*** Begin section ***

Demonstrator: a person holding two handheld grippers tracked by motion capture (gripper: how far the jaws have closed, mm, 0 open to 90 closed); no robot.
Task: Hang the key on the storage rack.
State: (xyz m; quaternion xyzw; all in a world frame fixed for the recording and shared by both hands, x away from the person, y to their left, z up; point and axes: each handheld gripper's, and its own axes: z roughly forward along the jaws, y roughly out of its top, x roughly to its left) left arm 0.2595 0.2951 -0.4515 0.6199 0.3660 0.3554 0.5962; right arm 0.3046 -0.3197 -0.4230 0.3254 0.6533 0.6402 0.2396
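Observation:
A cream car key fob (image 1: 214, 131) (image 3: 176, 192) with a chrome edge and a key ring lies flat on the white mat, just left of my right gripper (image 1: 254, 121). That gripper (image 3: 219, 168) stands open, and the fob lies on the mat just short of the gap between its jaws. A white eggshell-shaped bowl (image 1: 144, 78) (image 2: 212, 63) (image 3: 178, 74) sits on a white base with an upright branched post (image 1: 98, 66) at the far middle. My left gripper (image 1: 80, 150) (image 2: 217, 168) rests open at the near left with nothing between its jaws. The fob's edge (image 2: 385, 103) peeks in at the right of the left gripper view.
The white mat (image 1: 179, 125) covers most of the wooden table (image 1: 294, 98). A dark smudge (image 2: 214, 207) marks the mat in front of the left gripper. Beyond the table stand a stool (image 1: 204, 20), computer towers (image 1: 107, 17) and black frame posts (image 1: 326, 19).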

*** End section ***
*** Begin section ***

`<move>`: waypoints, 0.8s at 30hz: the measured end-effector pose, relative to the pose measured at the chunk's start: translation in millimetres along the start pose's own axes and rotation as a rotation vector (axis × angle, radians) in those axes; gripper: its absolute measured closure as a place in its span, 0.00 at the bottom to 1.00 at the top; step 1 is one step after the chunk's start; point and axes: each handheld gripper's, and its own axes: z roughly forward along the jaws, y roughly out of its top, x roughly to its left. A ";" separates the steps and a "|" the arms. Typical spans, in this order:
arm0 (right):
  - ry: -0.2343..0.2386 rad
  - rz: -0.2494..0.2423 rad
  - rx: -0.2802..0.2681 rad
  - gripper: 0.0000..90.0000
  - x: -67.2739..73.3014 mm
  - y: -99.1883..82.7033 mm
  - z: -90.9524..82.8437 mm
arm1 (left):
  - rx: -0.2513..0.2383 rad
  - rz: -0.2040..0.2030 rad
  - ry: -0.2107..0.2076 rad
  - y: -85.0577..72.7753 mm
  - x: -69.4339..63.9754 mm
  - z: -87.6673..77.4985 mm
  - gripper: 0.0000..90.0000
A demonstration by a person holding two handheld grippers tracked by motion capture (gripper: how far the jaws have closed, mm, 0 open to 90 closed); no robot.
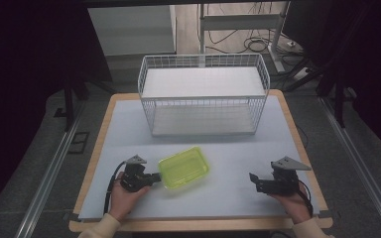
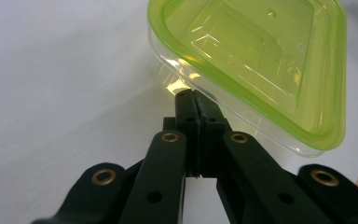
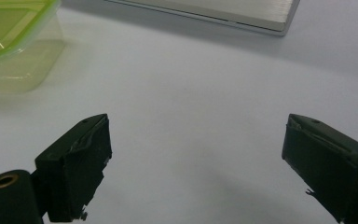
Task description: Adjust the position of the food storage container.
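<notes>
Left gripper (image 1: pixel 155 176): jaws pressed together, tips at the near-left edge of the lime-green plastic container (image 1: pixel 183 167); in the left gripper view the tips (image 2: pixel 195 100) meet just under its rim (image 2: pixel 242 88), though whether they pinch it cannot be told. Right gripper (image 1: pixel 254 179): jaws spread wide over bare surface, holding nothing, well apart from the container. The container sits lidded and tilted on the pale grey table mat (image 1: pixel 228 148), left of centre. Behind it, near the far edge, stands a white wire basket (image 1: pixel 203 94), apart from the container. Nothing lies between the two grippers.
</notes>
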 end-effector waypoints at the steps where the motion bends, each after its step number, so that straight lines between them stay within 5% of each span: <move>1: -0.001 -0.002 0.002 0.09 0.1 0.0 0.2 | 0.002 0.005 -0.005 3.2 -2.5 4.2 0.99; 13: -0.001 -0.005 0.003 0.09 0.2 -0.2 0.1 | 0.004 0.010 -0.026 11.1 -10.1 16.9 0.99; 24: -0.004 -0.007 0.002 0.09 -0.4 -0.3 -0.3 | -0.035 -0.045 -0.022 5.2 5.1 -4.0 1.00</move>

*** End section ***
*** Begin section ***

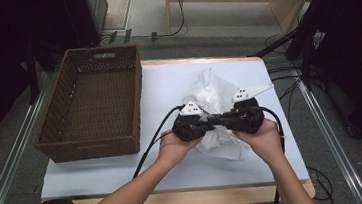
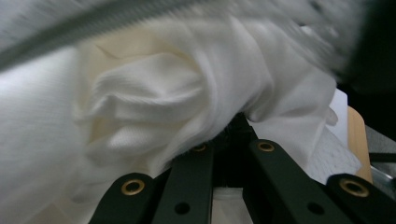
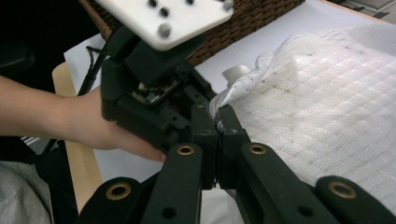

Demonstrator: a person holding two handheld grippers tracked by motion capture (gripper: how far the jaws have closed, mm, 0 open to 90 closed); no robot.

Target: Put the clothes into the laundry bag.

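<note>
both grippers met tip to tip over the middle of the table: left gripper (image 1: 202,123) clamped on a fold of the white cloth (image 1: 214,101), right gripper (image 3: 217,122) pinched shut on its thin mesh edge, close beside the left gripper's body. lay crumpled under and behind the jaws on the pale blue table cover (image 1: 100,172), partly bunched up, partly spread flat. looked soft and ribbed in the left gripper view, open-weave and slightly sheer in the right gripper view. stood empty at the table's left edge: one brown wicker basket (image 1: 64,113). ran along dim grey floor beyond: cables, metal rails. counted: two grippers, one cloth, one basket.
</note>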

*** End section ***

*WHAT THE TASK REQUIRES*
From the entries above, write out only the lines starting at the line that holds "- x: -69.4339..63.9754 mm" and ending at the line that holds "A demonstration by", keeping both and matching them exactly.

*YOUR RESPONSE*
  - x: -69.4339..63.9754 mm
  - z: -87.6673..77.4985 mm
  - gripper: 0.0000..90.0000
A demonstration by a person holding two handheld grippers tracked by motion capture (gripper: how far the jaws have closed, mm, 0 open to 90 closed); no robot.

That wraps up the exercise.